The spatial equilibrium of medical facilities reflects the fairness of social public services. In this paper, the spatial equilibrium of medical facilities was first extracted, and the factors influencing the spatial equilibrium of medical facilities were obtained. After that, an index scale for the spatial equilibrium of medical facilities was formulated according to the influencing factors, which was tested and examined to extract the spatial equilibrium index of medical facilities. The indices were further verified and weighted to establish a spatial equilibrium index system for medical facilities. The spatial equilibrium assessment model for medical facilities was established with multiple linear regression, based on the spatial equilibrium index system for medical facilities.

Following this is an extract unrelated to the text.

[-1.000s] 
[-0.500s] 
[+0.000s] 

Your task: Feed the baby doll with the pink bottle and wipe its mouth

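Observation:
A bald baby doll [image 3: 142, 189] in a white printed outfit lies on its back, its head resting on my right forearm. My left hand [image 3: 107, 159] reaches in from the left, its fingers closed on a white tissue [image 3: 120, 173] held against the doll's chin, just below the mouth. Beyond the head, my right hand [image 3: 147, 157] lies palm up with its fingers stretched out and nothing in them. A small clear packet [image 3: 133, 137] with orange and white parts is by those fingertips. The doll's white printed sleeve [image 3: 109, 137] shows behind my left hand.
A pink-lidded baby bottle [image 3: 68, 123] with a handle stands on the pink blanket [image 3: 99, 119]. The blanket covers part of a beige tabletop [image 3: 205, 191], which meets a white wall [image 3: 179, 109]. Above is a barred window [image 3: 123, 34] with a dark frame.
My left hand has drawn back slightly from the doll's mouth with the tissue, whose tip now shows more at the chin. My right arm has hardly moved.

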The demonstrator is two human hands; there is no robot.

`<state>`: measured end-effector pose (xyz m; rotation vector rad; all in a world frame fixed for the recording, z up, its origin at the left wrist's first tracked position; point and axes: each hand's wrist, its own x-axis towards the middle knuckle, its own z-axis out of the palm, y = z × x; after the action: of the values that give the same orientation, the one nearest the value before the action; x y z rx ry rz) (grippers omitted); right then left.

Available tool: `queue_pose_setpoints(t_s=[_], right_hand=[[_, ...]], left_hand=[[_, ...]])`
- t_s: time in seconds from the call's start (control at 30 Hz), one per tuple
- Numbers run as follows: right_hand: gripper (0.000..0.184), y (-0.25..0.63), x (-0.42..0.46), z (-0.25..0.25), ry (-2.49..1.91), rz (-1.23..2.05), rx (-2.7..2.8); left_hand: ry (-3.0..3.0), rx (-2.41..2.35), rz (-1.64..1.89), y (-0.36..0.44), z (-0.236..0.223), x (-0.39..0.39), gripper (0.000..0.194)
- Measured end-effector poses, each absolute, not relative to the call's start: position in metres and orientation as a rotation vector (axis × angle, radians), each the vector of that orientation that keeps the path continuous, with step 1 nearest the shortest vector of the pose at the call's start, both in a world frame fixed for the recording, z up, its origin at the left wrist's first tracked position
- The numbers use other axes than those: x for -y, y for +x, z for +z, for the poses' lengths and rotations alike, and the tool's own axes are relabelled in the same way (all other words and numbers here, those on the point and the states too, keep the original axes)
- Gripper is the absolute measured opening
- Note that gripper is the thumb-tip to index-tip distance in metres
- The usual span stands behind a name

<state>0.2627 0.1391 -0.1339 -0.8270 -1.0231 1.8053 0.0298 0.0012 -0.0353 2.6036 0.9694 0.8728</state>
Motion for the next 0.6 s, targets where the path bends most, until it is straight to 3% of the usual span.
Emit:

The study of spatial equilibrium of medical facilities is an interdisciplinary, multilevel, complex, and lengthy research work. In subsequent research, the first step is to evaluate exemplary hospitals using the evaluation model established in this study, conduct an empirical study of the evaluation model, and make adjustments and additions to the model accordingly. This empirical study has already been carried out and will be described in our next paper. Second, as the sampling data used in this study mostly originated from the same region, data from other regions can be sampled in the next step of the study in order to consider geographical characteristics and conditions, test the universality, and further improve the accuracy of the model. It is hoped that further research by more scholars will improve the study of the spatial balance of medical facilities in the future, thus enhancing the fairness and balance of China’s public health services from the perspective of the health environment and public space.